[Opening Entries shown section]

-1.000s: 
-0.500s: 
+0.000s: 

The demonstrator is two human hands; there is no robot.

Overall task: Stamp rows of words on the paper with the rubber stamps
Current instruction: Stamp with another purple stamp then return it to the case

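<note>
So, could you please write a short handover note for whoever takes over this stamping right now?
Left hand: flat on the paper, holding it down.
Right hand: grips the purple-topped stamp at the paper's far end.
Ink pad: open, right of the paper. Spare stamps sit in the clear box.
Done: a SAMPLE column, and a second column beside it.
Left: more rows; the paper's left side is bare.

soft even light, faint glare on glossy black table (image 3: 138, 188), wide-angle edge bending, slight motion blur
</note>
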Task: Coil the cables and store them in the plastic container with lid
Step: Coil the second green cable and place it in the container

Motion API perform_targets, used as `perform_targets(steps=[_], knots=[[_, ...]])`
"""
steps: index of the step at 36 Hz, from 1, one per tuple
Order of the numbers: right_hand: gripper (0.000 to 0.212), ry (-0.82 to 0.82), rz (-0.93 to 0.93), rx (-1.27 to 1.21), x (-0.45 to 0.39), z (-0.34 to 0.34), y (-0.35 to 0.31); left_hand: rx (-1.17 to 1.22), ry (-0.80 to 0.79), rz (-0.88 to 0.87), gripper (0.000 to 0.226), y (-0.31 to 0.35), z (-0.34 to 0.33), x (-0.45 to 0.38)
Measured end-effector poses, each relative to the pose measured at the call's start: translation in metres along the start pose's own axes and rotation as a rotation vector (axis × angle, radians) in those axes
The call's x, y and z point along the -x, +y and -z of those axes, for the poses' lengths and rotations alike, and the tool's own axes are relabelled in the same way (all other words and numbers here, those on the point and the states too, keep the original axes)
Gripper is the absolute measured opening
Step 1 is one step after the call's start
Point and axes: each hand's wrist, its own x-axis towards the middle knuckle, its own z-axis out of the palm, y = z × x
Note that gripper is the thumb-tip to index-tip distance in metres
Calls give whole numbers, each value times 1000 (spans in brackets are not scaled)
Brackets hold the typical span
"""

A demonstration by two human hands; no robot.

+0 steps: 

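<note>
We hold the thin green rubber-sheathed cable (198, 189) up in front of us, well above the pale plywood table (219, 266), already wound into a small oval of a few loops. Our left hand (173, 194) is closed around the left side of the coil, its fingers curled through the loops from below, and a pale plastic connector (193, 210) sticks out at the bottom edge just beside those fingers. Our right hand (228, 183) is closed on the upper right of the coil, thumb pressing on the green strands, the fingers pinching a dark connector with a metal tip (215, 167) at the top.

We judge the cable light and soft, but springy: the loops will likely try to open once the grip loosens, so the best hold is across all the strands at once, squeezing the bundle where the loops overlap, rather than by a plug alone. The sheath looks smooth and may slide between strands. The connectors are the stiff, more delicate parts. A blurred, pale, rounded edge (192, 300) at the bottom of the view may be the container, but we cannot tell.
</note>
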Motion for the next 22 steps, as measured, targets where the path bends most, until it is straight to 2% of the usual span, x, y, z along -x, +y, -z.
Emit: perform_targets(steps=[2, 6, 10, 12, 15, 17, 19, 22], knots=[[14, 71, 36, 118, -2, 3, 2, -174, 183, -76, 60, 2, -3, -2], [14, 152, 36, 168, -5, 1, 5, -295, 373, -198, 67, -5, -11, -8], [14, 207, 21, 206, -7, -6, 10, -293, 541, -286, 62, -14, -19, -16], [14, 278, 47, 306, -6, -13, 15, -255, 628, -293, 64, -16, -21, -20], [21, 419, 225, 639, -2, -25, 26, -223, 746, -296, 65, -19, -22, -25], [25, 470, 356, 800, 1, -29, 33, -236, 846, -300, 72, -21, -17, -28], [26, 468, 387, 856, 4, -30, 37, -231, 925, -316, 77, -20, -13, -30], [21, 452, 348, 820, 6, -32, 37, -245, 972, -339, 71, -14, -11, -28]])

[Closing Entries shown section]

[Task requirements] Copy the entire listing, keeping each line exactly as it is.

[Solution to this task]
-1.000s: 
-0.500s: 
+0.000s: 

The demonstrator is two human hands; there is no robot.

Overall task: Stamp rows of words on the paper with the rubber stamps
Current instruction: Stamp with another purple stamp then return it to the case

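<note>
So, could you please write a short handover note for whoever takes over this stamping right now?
Left hand: flat on the paper, holding it down.
Right hand: grips the purple-topped stamp at the paper's far end.
Ink pad: open, right of the paper. Spare stamps sit in the clear box.
Done: a SAMPLE column, and a second column beside it.
Left: more rows; the paper's left side is bare.

soft even light, faint glare on glossy black table (image 3: 138, 188), wide-angle edge bending, slight motion blur
</note>
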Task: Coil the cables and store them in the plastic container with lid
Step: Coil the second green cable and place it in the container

Motion API perform_targets, used as `perform_targets(steps=[_], knots=[[_, ...]])`
"""
steps: index of the step at 36 Hz, from 1, one per tuple
Order of the numbers: right_hand: gripper (0.000 to 0.212), ry (-0.82 to 0.82), rz (-0.93 to 0.93), rx (-1.27 to 1.21), x (-0.45 to 0.39), z (-0.34 to 0.34), y (-0.35 to 0.31); left_hand: rx (-1.17 to 1.22), ry (-0.80 to 0.79), rz (-0.88 to 0.87), gripper (0.000 to 0.226), y (-0.31 to 0.35), z (-0.34 to 0.33), x (-0.45 to 0.38)
Measured end-effector poses, each relative to the pose measured at the call's start: translation in metres along the start pose's own axes and rotation as a rotation vector (axis × angle, radians) in those axes
The call's x, y and z point along the -x, +y and -z of those axes, for the poses' lengths and rotations alike, and the tool's own axes are relabelled in the same way (all other words and numbers here, those on the point and the states too, keep the original axes)
Gripper is the absolute measured opening
Step 1 is one step after the call's start
Point and axes: each hand's wrist, its own x-axis towards the middle knuckle, its own z-axis out of the palm, y = z × x
Note that gripper is the thumb-tip to index-tip distance in metres
Calls give whole numbers, each value times 1000 (spans in brackets are not scaled)
Brackets hold the typical span
"""

A demonstration by two human hands; no robot.

+0 steps: 

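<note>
We hold the thin green rubber-sheathed cable (198, 189) up in front of us, well above the pale plywood table (219, 266), already wound into a small oval of a few loops. Our left hand (173, 194) is closed around the left side of the coil, its fingers curled through the loops from below, and a pale plastic connector (193, 210) sticks out at the bottom edge just beside those fingers. Our right hand (228, 183) is closed on the upper right of the coil, thumb pressing on the green strands, the fingers pinching a dark connector with a metal tip (215, 167) at the top.

We judge the cable light and soft, but springy: the loops will likely try to open once the grip loosens, so the best hold is across all the strands at once, squeezing the bundle where the loops overlap, rather than by a plug alone. The sheath looks smooth and may slide between strands. The connectors are the stiff, more delicate parts. A blurred, pale, rounded edge (192, 300) at the bottom of the view may be the container, but we cannot tell.
</note>
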Motion for the next 22 steps, as measured, targets where the path bends most, until it is straight to 2% of the usual span, x, y, z along -x, +y, -z.
Emit: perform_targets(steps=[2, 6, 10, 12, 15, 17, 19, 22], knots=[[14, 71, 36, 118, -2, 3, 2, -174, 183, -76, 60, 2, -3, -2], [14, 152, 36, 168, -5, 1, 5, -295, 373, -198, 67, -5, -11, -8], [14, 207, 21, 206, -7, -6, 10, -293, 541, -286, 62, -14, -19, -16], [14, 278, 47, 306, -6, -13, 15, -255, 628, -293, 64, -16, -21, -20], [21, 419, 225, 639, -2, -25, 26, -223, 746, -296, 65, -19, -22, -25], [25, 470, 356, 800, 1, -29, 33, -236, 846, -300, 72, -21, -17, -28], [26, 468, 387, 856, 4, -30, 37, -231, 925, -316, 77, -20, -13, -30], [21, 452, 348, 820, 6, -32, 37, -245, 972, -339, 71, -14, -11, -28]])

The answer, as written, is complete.